Title: (Un)Answered
Author: nnaylime
Author’s Email: nnaylime@livejournal.com
Rating: PG
Pairing: Laura Roslin
Summary: “The prayers continued even as the gods failed to listen.”
Spoilers (if any): nothing beyond “Act of Contrition”

Disclaimer: "Battlestar Galactica," the characters, and situations depicted are the property of Ron Moore, David Eick, SciFi, R&D TV, Sky TV, and USA Cable Entertainment LLC. This piece of fan fiction was created for entertainment not monetary purposes. Previously unrecognized characters and places, and this story, are copyrighted to the author. Any similarity to real persons, living or dead, is coincidental and not intended by the author. This site is in no way affiliated with "Battlestar Galactica," SciFi, or any representatives of the actors whose characters are involved.

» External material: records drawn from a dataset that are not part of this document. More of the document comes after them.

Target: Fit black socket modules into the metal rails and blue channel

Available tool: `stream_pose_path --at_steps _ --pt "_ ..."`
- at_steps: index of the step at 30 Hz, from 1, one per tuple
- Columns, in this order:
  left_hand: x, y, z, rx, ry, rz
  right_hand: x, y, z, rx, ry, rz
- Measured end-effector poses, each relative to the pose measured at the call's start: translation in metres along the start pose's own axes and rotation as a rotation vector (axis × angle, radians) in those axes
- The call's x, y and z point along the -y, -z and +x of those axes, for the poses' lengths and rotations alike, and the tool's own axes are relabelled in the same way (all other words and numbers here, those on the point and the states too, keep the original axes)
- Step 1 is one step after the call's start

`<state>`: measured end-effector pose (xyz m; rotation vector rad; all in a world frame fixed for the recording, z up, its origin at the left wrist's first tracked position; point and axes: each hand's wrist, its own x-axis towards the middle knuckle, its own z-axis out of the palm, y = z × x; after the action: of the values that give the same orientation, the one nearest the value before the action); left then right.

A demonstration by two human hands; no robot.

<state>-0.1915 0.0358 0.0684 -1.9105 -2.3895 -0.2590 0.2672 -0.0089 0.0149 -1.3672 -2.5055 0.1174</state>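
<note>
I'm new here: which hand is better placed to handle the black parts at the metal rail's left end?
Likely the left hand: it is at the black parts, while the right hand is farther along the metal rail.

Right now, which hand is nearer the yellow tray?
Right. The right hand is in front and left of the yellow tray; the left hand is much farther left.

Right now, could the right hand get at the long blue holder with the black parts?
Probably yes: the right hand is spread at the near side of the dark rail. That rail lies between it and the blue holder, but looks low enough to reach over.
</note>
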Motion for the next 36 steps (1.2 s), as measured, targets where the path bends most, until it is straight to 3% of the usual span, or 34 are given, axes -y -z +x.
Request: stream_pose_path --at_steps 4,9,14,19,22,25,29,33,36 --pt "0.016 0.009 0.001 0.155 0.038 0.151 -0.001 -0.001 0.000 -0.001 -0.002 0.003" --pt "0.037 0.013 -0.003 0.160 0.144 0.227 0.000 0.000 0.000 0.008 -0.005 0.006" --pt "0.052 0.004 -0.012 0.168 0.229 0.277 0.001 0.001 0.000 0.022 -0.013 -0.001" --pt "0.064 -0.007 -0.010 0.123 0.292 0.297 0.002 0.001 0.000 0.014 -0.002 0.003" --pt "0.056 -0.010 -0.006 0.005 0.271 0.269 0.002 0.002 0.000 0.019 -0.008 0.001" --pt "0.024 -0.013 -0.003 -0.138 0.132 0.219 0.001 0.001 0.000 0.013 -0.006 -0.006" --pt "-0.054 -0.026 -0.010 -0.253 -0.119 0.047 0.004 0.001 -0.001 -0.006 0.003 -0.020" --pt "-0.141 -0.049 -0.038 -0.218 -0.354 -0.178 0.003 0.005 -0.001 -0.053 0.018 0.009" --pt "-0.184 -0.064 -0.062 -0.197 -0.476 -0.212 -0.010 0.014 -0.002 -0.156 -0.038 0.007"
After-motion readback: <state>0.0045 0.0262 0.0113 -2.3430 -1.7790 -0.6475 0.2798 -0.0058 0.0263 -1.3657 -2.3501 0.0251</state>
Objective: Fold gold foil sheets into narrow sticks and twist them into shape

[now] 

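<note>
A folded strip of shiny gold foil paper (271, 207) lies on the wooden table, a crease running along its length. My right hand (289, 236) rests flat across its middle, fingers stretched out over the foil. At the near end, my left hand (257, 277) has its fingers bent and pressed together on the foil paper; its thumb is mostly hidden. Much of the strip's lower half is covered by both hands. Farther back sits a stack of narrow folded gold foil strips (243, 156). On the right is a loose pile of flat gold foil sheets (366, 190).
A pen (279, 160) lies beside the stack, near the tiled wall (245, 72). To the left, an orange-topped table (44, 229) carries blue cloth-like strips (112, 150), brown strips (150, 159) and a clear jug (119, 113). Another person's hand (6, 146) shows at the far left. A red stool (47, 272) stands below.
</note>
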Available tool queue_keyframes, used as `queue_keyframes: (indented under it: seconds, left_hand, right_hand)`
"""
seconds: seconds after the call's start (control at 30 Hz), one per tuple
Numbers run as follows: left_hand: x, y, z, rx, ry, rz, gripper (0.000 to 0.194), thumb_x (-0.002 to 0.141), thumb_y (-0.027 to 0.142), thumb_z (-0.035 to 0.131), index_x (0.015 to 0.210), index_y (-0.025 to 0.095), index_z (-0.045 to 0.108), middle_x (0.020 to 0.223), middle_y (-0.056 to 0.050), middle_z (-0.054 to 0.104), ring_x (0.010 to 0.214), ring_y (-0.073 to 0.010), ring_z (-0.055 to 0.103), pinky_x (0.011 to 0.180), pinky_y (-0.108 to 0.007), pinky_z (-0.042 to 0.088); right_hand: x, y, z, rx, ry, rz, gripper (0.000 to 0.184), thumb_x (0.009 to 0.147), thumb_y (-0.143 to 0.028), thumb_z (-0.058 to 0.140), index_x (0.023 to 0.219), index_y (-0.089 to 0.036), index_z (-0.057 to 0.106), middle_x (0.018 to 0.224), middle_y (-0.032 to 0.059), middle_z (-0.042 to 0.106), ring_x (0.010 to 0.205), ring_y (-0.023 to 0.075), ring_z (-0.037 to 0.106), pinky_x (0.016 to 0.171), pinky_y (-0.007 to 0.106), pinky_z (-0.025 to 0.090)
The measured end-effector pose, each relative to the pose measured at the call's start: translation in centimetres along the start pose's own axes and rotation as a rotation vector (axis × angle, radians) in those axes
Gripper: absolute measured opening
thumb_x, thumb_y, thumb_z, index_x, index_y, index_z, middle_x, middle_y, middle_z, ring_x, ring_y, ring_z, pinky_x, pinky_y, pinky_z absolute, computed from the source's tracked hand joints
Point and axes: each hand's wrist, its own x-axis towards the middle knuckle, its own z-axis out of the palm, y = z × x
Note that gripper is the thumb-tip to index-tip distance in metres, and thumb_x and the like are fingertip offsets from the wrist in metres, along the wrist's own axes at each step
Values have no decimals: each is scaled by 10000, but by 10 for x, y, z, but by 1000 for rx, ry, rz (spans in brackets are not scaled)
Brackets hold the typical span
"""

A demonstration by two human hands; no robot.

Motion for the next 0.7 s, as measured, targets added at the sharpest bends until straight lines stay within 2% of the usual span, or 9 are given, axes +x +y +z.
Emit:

Author’s Notes: Written for [info]bsg_hiatusthon where my prompt was The first time Laura Roslin prayed in earnest

Thanks: To [info]pocketwitch and [info]uisge_beatha for the beta

It started as a child’s prayer. “Please, gods,” she would whisper, as her mother slept restlessly in the room adjacent to hers. “Please, gods,” she would ask as she listened to her mother’s rough, breathless cough. “Please, gods,” she would beg, as she drove her mother to a doctor’s appointment, reassuring her that yes, that scarf covering her baldness really didn’t look too ridiculous. “Please gods,” she would pray, “let her get better.”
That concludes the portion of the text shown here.